Unless you are a sailor, this will be meaningless. This morning the SSL finished 5 days of great competition, 100 Star boats in three fleets, on a small lake in the middle of Hamburg. It was fabulous, the Star is a ‘cheap’ one design that is almost 100 years old. 5 days, 100 boats, 200 of the worlds best sailors and $100,000 in prize money. I think that there were a total of 16 races, conditions varied from 4 knots to 14 knots.
It was a wonderful regatta. The video feed and commentary was A-one, the only downside was the time zone, Central Europe is +7 hours from here is Mississippi. However not even that was a problem, the feed was available as a recording. I got up late this morning (5am haha), but I did not miss a single second.
The Star Sailors League know how to put on a regatta. You can pick up a Star for a couple of grand, 23 feet of fun. OK the boats I was watching probably were a little more expensive and finer tuned. But you can’t change much and still be a Star. They are both simplistic and complex in the same breath. The back stays and the boom vang have a real purpose.
On the other side of the coin we have the Americas Cup. The boats cost the GNP of a small nation and break if you look at them sideways.

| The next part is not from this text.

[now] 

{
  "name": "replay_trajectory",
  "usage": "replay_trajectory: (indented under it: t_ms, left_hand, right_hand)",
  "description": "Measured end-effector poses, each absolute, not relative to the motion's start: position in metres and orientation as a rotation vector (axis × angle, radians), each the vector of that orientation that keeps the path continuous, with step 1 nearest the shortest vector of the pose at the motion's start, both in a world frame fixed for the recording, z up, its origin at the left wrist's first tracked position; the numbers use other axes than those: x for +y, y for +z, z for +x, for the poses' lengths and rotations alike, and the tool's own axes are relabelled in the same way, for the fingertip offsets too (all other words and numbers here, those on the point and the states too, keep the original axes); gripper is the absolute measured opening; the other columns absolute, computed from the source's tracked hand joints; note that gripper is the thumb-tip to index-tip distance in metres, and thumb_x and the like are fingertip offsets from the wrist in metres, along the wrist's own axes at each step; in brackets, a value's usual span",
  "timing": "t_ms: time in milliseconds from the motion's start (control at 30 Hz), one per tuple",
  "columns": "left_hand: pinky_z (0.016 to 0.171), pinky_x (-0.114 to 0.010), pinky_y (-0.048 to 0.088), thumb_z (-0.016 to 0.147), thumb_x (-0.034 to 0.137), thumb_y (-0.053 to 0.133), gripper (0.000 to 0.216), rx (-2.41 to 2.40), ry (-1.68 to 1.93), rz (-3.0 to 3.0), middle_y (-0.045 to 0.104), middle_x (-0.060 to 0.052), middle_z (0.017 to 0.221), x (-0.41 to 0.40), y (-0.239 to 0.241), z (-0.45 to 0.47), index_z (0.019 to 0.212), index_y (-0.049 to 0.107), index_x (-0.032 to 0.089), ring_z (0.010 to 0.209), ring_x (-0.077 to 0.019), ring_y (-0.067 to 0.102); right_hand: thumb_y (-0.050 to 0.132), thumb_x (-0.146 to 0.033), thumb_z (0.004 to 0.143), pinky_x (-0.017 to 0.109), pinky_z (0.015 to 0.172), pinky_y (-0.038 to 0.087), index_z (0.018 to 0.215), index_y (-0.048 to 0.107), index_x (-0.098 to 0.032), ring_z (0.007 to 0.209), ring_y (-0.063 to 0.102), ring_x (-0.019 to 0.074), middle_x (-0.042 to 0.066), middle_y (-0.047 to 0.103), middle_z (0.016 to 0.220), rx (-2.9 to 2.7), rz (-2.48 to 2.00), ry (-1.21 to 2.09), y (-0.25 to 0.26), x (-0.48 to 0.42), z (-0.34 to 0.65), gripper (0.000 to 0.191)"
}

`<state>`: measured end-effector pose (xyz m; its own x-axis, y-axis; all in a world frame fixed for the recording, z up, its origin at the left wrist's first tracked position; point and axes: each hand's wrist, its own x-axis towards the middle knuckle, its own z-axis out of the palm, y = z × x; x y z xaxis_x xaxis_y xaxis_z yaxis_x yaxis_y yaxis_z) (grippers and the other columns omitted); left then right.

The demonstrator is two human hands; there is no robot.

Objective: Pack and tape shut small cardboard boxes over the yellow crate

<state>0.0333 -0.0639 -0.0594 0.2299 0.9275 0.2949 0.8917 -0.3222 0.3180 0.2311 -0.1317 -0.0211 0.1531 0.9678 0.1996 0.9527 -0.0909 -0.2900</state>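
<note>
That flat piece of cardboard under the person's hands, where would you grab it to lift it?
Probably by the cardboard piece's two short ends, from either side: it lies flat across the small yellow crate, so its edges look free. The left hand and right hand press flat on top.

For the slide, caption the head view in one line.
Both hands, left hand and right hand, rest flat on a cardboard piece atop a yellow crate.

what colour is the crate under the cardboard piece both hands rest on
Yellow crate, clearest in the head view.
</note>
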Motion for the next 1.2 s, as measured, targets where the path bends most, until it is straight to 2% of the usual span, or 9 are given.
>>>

Don’t get me wrong, hi tech 45 foot catamarans foiling and moving along at 40 knots is wonderful to watch. It is more fun than watching a Star boat lumber down wind at walking pace with a 180lb crew member rock the boat from side to side. But Joe Gorilla does move the boat in the right direction.
Today we were handed a rare treat, the Americas Cup snobs would put on a display of just how great they are. To make it even better, they would do it in New York, the place that the Americas cup languished for over a century. It was an epic event to see the Americas Cup make a pit stop in New York.
It is unfortunate, but the actual video seems to have been deleted. Some knuckle head gave the go signal for a race and there was zero wind. Six boats lined up and 5 of them were over the start line early, oh it was not because the skippers pulled the trigger too soon, it was the brutal 1.5 knot current in the Hudson River. The good news is that the first mark was downstream, all of the multi million dollar boats floated gently along. Some floated facing forward, some backwards, and some sideways.
As the fleet floated past the First mark even the race committee admitted defeat. Yup this was another miracle on the Hudson! No lives were lost.
What a boring and pointless waste of time and money.